📝 SummarXiv

Abstract

Brain network topology, derived from functional magnetic resonance imaging (fMRI), holds promise for improving Alzheimer's disease (AD) diagnosis. Current methods primarily focus on lower-order topological features, often overlooking the significance of higher-order features such as connected components, cycles, and cavities. These higher-order features are critical for understanding normal brain function and have been increasingly linked to the pathological mechanisms of AD. However, their quantification for diagnosing AD is hindered by their inherent nonlinearity and stochasticity in the brain. This paper introduces a novel framework for diagnosing Alzheimer's disease that uses persistent homology to extract higher-order topological features from fMRI data.

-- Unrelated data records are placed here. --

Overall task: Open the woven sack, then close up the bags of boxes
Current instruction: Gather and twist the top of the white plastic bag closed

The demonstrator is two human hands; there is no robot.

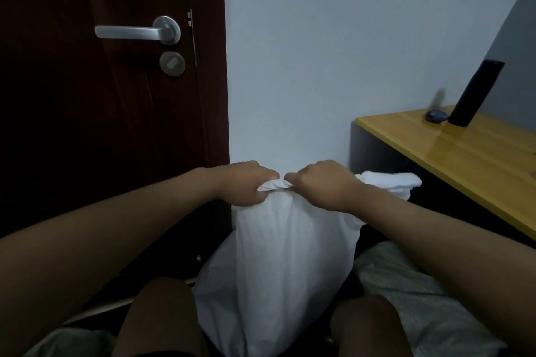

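Doorway and pale wall are filling the background, a dark wooden door [110, 81] at nine o'clock, a yellow-topped desk [464, 153] at three o'clock. White bag [290, 255] is standing at six o'clock between the person's knees, bulging; its contents are hidden. Both hands are meeting at its gathered neck, dead centre: the left hand [246, 185] is clenching the twisted mouth, the right hand [324, 185] is gripping it just beside, knuckles nearly touching. Closing this bag appears under way. Next move likely calls for tightening the twist, then knotting it without letting slack escape.
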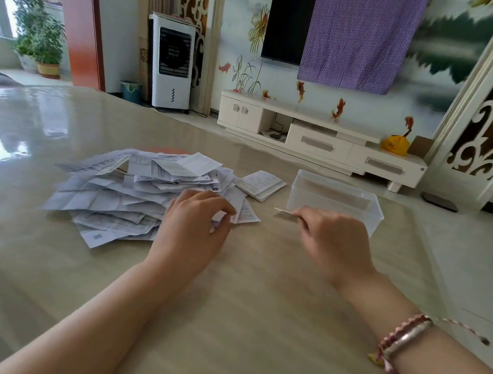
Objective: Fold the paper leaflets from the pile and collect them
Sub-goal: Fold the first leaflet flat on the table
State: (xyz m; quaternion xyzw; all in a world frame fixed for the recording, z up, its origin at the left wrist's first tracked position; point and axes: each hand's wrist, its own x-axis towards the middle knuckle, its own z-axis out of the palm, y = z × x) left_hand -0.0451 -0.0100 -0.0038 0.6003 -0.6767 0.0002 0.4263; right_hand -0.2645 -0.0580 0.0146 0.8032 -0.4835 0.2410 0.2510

It also introduces four quantitative methods that capture subtle, multiscale geometric variations in functional brain networks associated with AD. Our experimental results demonstrate that this framework significantly outperforms existing methods in AD classification. Extensive ablation studies and interpretability analysis confirm the effectiveness of our framework. Our study also reveals that the number of cycles or cavities significantly decrease in AD patients. The extracted key brain regions derived from cycles and cavities align with domain knowledge in neuroscience literature and provide direct and insightful findings. This study highlights the potential of higher-order topological features for early AD detection and significantly advances the field of brain topology analysis in neurodegenerative disease research.